Bien qu’il soit surtout question de la morale et des moeurs, Mercuriale parle un peu du désir et du plaisir. Les Lectiones abordent les aphrodisiaques et, inversement, les façons de supprimer le désir, utiles pour les athlètes, par exemple, qui cherchaient à rester chastes. Par ailleurs, l’émission de semence ne peut avoir lieu sans le plaisir, qui est produit quand il y a “une chaleur extrême et une abondance d’esprits”. Quant au plaisir féminin, il fait l’objet d’analyses également, car, selon Mercuriale, les femmes qui n’ont pas de plaisir ne conçoivent pas. En tout cas, le plaisir doit être placé sous contrôle médical.
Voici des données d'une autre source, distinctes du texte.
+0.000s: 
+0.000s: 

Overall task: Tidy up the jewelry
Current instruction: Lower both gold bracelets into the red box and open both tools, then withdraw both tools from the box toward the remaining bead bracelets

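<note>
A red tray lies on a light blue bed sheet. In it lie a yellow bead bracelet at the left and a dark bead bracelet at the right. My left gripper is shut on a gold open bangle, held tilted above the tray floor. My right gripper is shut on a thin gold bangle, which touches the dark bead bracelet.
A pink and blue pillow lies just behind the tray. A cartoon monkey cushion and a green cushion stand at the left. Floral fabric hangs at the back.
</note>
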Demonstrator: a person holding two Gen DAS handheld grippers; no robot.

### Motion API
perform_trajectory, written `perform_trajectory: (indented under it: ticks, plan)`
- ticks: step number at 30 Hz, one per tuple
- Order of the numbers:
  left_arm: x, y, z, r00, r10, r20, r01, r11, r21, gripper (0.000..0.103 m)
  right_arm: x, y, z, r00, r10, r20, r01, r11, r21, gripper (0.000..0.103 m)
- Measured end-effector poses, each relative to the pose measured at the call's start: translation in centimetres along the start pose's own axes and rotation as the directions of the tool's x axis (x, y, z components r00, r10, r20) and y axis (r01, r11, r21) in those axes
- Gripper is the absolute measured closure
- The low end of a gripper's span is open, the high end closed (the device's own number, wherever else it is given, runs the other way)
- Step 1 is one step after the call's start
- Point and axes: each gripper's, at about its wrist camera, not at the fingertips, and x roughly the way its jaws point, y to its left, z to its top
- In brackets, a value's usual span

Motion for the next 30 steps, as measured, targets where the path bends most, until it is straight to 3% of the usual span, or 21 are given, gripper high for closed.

Cependant, les médecins ne se contentent pas d’un point de vue hygiénique : ils adoptent des jugements moraux. Mercuriale est tributaire de l’héritage antique, qui avait son propre système de valeurs, mais il vit à l’époque de la Contre-Réforme. Or, l’Église considère certaines conduites comme déviantes alors qu’elles étaient admises dans l’Antiquité. De plus, la persistance d’une même thématique, comme celle de l’austérité par exemple, ne signifie absolument pas qu’elle occupe la même valeur ou la même place dans l’Antiquité et à la Renaissance : il faut se garder de penser que les morales païenne et chrétienne coïncident. Mercuriale d’ailleurs ne se contente pas toujours de citer des sources antiques qui parlent de l’homosexualité, il ajoute son jugement et la condamne en disant que c’est un “amour criminel”. Pourtant, parallèlement, Mercuriale conseille parfois des choses condamnées par l’Église, comme la position a tergo. Pour J.-M. Agasse, “le fait nouveau, qui caractérise Mercuriale, c’est cette tension entre l’héritage antique et les injonctions “morales” de l’Église post-tridentine” (p. 95). Le XVIe siècle est à cet égard une époque importante pour le langage des traités de médecine : ils ont perdu la crudité qui caractérisait ceux de la période médiévale, sans non plus s’intéresser à la question du désir individuel, ainsi que l’a souligné Michel Foucaut (Histoire de la sexualité). Seul Johannes Lange (Epistolarum medicinalium volumen tripartitum, 1554) dans le corpus étudié par J.-M. Agasse, fait état des dégâts physiques de la passion amoureuse : il n’est pas italien et a écrit au milieu du siècle.
Compte rendu fait par Anne Debrosse.